The message of the cross is more than just the fact that the Rabbi Jesus, who was identified as the Messiah, died on one. The message of the cross starts with some spiritual background. God is love, but His love is conditioned by His holiness. That is, while it is God’s nature to love, the full expression of His love was hindered by human sinfulness. That sinfulness, which characterizes all of us, prompts us to reject God’s love by refusing to conform to His purpose for us.
Out of this background, came God’s solution to the apparent impasse. The Son of God was miraculously conceived in the body of a peasant girl, was born, grew up and spent three years as a travelling rabbi. At the end of that time, He delivered Himself up to die by execution on a Roman cross. The surrender of that perfect sinless life in death satisfied the justice of God regarding the sin of humanity. Jesus made the way, the only way, for God to reconnect with His crowning earthly creation, us.
But the message of the cross does not stop there. It is a shorthand expression which includes aspects inherent in both the lead up to the moment of crucifixion and in the days immediately following. The message of the cross carries on from the triumphant cry “It is finished!” and the head bowed in death. It includes His burial in a rock-hewn tomb. It takes in the early morning events three days later when angels rolled back the stone to reveal that He had risen. It culminates in His physical ascension into heaven after 40 days of appearances to encourage and instruct His followers.
The message of the cross was first presented to two cultures, the Jews and the Greek-influenced Romans. For quite different reasons, both groups tended to reject it. The Jews would not accept Jesus as the Son of God, the Messiah, whom they conceived as a glorious triumphant warrior. The Gentiles, with their pantheon of deities, would not accept as authoritative, what seemed to them to be just one more fable concerning the gods. That God would become man – a humble man, at that – and die to make humanity acceptable to God was simply ridiculous to them.
Today people are equally dismissive of the message of the cross because it doesn’t fit with their conceptions of reality. The challenge is, do those conceptions of reality conform to reality or are they more a matter of wishful thinking. Paul admitted that the message of the cross sounds like foolishness to those who have no part in it, while to those who are being saved it is the power of God. [See 1 Corinthians 1:18]
The world can never find what it’s looking for through its own wisdom.
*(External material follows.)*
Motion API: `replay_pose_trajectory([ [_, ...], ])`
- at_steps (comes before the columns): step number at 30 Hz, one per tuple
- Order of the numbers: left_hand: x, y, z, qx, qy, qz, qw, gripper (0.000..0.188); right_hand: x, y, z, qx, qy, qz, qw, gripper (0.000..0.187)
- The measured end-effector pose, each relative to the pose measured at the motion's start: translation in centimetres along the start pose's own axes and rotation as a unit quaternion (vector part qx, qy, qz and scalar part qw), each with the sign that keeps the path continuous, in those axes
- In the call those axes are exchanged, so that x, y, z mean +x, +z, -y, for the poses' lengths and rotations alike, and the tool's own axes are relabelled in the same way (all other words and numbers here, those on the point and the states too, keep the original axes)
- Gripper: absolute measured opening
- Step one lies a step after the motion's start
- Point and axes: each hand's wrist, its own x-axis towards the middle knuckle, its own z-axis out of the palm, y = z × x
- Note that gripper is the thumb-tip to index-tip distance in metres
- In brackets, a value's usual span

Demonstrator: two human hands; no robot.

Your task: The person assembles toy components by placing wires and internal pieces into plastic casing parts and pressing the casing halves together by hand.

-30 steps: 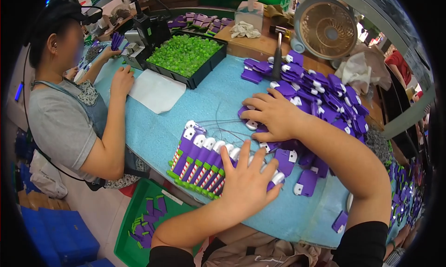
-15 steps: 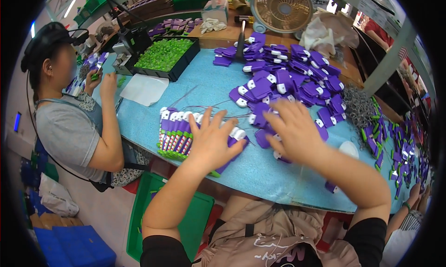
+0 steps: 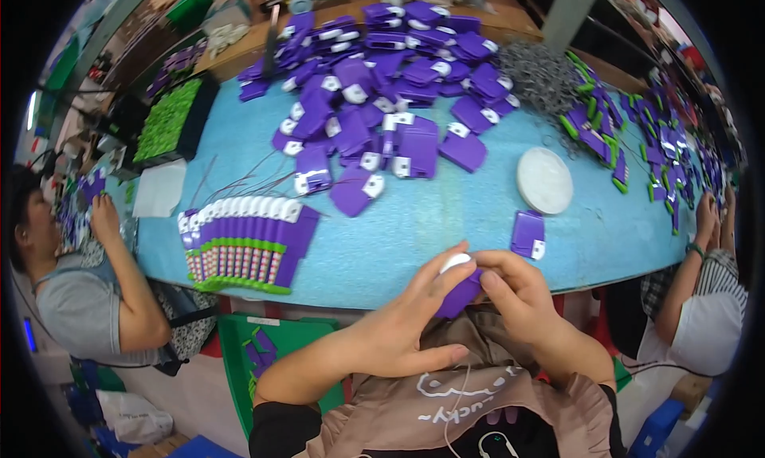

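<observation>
Close to my body, both hands are on one small purple plastic piece [image 3: 460, 300] with a white rounded end. My right hand [image 3: 518, 295] pinches its right side between thumb and fingers. My left hand [image 3: 408, 319] has its fingers along the piece's left side and white end, with its thumb stretched out below. Part of the piece is hidden by the fingers. On the table to the left lies a fanned row of purple pieces [image 3: 247, 231] with white ends and green edges. A heap of purple and white pieces [image 3: 382, 76] covers the far middle.
A round white lid or dish [image 3: 545, 181] and a single purple piece [image 3: 527, 233] lie to the right. Tangled grey metal parts [image 3: 535, 77] sit far right. A black tray of green parts [image 3: 166, 123] stands left. A green bin [image 3: 307, 326] is below the table edge. Co-workers sit on both sides.
My hands have left the row and the heap and come back toward my body, now holding a purple piece. The view has turned to the right and downward.
</observation>
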Motion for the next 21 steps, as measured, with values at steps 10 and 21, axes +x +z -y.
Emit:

This is because what it is looking for is God, though the world doesn’t know that up front. Those who reach beyond human wisdom and accept the message of the cross find that life becomes coherent. It makes sense. This is so because it is based on reality, not on some human ideal.
People who are out of touch with reality are sometimes labelled “insane.” Surely the ultimate form of insanity is to defiantly reject the expression of reality that God Himself presents to us. That reality is that He made us for Himself and though we have turned our back on Him, through the message of the cross, we can return to Him and find fulfillment and freedom in our relationship with our heavenly Father.